THE TASK: Output only the lines below from the one containing "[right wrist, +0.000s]" to the one containing "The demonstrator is", exactly as written, both ends kept.

EXERCISE DATA section start

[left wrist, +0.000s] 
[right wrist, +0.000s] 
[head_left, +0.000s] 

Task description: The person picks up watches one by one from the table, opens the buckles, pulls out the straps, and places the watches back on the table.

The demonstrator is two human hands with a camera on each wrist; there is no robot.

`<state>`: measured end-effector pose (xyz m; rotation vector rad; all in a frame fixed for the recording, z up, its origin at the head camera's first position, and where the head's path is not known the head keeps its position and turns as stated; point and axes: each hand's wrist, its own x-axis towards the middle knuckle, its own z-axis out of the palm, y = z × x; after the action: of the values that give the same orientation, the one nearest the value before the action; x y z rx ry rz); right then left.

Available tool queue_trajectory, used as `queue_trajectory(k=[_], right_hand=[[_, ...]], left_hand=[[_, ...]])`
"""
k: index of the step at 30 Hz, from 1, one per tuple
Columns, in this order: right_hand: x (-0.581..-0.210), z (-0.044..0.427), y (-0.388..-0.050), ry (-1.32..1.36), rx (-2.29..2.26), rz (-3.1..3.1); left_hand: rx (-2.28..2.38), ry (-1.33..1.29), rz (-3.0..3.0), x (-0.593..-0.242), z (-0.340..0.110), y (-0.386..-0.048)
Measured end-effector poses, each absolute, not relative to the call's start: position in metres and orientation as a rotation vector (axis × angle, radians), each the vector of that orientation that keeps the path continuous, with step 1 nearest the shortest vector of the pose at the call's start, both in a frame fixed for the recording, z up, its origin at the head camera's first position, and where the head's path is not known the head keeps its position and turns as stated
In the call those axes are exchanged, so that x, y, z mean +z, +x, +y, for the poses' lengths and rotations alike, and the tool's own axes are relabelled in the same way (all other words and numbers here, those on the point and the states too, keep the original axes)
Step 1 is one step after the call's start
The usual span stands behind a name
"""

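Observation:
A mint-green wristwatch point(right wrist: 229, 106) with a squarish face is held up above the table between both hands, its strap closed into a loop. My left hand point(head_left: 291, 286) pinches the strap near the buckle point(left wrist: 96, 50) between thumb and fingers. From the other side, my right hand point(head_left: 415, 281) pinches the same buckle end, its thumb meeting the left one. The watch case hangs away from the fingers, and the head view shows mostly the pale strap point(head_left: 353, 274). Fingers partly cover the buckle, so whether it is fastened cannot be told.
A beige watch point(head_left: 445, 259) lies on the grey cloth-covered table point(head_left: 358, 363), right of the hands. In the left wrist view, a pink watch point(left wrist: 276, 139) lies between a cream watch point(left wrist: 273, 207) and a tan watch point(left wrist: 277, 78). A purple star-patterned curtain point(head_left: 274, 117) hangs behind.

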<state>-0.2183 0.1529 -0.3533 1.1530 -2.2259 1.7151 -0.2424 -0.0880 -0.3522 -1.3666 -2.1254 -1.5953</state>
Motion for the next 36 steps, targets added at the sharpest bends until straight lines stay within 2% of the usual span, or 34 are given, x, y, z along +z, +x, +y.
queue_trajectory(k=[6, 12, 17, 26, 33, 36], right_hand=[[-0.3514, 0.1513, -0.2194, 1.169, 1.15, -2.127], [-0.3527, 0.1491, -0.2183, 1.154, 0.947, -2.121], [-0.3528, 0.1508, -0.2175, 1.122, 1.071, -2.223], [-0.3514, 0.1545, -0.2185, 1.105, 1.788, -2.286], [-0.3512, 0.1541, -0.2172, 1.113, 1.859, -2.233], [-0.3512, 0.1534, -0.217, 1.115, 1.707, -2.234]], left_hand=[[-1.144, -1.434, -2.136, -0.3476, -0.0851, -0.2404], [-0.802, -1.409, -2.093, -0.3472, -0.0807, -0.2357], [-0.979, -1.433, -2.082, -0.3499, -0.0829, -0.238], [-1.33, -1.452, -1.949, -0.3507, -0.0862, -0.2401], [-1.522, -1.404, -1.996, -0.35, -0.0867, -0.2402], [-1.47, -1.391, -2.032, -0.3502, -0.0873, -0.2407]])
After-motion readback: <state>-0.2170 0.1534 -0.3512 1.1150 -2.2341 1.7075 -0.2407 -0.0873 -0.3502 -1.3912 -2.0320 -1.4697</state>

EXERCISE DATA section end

SOLUTION TO THE PROBLEM:
[right wrist, +0.000s] 
[head_left, +0.000s] 

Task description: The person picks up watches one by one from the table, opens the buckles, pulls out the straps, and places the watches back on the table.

The demonstrator is two human hands with a camera on each wrist; there is no robot.

No more output is required.